Life Homer on the wrecking ball I have felt caught between a rock and The Hard Place when it comes to updating this blog lately. This past week I was much consumed with sitting anxiously in various medical waiting rooms as David had surgery and Ron had tests. (David is doing fine and Ron is scheduled for More Tests and we are hoping for the best.) Meanwhile everytime I find a moment to go online, it seems that Earthlink is down Again. Between Real Life interfering and Earthink beind down more than up, posts have been Very thin on this blog lately, and I apologize for that.
Here then is my Quirky Cookbook Roundup:
MMMMMM. Bacon. What better way to begin than with James Villas’ The Bacon Cookbook. Villas writes extensively about varieties of artisanal bacon now available from different sources the world over as well as providing over 150 recipes using bacon from the classic spaghetti carbonara to inventive new creations like the Swiss Apple, Pear, Potato and Bacon Braise, which I am positive would be either superb or inedible. Cautiously Recommended.
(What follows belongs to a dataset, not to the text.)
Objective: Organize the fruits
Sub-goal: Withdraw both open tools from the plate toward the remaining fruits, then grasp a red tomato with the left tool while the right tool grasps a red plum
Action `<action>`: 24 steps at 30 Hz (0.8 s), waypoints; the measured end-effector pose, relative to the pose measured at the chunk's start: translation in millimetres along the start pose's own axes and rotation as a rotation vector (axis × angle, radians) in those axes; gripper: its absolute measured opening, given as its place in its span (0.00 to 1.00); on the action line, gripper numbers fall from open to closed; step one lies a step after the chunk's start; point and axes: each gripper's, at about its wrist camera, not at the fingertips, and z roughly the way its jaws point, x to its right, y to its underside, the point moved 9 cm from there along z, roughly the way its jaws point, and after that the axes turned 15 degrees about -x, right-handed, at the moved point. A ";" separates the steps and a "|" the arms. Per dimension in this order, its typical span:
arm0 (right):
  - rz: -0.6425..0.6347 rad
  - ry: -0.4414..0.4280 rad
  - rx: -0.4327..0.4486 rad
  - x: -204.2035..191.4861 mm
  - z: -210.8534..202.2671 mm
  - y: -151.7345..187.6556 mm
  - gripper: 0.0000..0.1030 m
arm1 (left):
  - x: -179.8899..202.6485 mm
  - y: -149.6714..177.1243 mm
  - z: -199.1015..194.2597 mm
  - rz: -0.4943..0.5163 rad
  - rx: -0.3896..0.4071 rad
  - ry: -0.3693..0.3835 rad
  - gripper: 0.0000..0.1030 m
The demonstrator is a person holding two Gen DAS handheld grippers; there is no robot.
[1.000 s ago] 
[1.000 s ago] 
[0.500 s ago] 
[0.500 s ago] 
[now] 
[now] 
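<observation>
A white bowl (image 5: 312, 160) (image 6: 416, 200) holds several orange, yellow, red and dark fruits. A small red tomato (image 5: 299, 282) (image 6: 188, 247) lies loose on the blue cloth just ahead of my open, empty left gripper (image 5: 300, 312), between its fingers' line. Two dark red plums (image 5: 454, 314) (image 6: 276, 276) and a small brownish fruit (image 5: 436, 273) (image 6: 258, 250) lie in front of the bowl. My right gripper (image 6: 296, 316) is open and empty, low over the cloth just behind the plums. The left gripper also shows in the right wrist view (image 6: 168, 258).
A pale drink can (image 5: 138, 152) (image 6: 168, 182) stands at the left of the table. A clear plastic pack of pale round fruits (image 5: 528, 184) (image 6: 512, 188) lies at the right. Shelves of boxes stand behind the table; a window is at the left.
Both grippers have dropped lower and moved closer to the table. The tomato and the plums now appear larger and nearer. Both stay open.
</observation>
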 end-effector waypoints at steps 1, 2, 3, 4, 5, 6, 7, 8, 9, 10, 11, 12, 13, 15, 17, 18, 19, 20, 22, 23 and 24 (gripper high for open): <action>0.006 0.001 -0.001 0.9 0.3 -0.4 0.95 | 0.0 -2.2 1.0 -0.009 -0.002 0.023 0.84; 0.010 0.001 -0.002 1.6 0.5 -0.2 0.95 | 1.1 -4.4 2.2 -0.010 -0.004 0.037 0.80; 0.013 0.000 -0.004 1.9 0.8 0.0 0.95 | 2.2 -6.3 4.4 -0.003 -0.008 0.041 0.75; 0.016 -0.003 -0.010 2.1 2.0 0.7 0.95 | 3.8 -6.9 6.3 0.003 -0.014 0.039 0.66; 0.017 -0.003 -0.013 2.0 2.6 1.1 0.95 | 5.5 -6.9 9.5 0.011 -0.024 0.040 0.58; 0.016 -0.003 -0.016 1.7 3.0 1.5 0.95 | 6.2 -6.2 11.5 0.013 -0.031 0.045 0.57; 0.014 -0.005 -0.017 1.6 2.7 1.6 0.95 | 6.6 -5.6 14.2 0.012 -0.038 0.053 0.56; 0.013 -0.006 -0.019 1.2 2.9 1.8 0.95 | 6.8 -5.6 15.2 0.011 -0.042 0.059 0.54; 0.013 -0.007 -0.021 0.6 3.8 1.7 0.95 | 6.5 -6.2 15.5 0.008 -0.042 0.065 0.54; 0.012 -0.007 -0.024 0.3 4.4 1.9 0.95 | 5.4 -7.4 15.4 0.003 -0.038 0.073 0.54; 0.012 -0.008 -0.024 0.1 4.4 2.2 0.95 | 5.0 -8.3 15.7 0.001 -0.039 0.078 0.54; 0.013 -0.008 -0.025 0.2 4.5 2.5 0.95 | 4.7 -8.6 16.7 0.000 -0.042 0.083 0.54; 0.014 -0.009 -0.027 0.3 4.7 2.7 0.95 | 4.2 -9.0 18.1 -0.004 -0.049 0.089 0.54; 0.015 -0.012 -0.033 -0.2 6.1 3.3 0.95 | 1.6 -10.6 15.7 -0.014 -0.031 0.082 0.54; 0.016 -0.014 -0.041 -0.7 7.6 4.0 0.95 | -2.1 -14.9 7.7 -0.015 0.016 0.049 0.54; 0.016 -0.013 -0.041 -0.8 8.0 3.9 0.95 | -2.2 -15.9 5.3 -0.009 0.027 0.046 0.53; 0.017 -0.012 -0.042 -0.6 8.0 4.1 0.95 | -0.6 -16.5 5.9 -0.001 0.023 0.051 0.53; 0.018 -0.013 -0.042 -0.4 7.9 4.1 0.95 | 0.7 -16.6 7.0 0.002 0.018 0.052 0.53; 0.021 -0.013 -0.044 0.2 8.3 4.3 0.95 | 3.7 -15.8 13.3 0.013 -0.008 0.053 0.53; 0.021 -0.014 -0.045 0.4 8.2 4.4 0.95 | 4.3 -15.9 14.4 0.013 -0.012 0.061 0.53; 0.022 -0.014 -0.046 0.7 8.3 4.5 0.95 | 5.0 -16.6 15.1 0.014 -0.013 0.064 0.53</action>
I really Should have made the second choice a book about chocolate to continue with The Simpsons theme and commemorate the classic bacon and chocolate ‘accident’ sequence, but the book I actually have is a guide to making scrumptious looking sweet baked goodies or every description from the pecan rolls featured on the front cover to delicate butter madelines and amazing muffins, tarts and brownies, Carole Walter provides a useful guide to the inexperienced to intermediate baker looking to make a smash at the morning coffee hour. And I’ve no doubt that Homer would be all over these sticky buns. Great Coffee Cakes, Stick Buns, Muffins and More. Recommended.

Today’s other two selections sadly do Not make the cut. Adam D. Roberts’ The Amateur Gourmet and Sudi Pigott’s How To Be A Better Foodie both seem intentioned to teach the basics of cuisine to people who have spent a lifetime ignoring it and suddenly and inexplicably want to learn. Not Recommended.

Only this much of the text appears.